Senin, 27 Desember 2010

Butiran Impian Tarbiyahku--> Said ibn al-Musayyib

Abu Muhammad Sa’id bin Al-Musayyib rahimahullah, Ahli Fiqih dan Mufti dari Madinah
Beliau dilahirkan di Madinah dua tahun pertama pada jaman Khalifah ‘Umar bin Al-Khaththab radhiyallahu ‘anhu. Namanya adalah Sa’id bin Al-Musayyib bin Hazan bin Abi Wahab bin ‘Amr bin ‘Aidz bin ‘Imran bin Makhzum Al-Qurasyi Al-Makhzumi, seorang ahli fiqih kota Madinah dan tokoh tabi’in (generasi setelah shahabat). Beliau memakai kunyah Abu Muhammad.

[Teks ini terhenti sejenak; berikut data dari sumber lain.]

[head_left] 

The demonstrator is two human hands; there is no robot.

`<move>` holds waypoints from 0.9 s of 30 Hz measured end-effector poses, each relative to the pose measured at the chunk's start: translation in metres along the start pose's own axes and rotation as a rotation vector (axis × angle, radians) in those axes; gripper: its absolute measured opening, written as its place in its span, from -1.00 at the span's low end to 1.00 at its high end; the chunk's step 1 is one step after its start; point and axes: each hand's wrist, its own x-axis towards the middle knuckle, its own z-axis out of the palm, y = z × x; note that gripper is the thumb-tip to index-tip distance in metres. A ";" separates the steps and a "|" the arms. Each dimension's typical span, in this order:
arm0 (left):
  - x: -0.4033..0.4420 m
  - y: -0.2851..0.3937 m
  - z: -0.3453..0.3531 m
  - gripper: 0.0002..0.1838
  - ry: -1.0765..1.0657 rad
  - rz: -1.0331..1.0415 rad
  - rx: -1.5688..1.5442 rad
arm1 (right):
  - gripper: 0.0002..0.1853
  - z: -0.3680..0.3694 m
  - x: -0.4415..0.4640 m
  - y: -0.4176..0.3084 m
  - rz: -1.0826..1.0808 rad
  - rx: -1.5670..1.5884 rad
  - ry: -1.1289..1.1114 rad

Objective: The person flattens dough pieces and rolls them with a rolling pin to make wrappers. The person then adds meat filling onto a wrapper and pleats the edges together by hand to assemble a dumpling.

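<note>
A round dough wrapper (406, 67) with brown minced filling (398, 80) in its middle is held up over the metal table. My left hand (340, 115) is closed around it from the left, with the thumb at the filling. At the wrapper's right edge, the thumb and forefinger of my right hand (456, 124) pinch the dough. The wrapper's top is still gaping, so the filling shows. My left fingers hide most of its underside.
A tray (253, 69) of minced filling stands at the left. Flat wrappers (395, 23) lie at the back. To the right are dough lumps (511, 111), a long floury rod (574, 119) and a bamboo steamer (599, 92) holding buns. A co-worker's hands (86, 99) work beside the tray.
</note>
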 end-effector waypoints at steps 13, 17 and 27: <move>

Sa’id bin Al-Musayyib rahimahullah adalah seorang tabi’in yang paling mengerti tentang halal haram, ahli fatwa (mufti), dan seorang yang cerdas. Tak heran kalau Abu Hurairah radhiyallahu ‘anhu mengambilnya sebagai menantu. Setiap kali Abu Hurairah radhiyallahu ‘anhu bertemu dengannya, ia berkata, “Aku memohon kepada Allah agar mengumpulkan kita dalam pasar surga.” Barangkali dari sinilah beliau -yang tidak mau mengambil pemberian orang dan usaha kesehariannya adalah berjualan biji zaitun- banyak meriwayatkan hadits dari Abu Hurairah radhiyallahu ‘anhu di samping dari ‘Umar bin Al-Khaththab radhiyallahu ‘anhu. Bahkan dalam kitab I’lamul Muwaqqi’in, Ibnul Qayyim rahimahullah dan ulama tarikh lainnya menilai ia adalah tabi’in yang sangat loyal terhadap ‘Umar dan semua ilmu serta fiqih hasil ijtihad ‘Umar yang konstektual diambil dan dikuasainya.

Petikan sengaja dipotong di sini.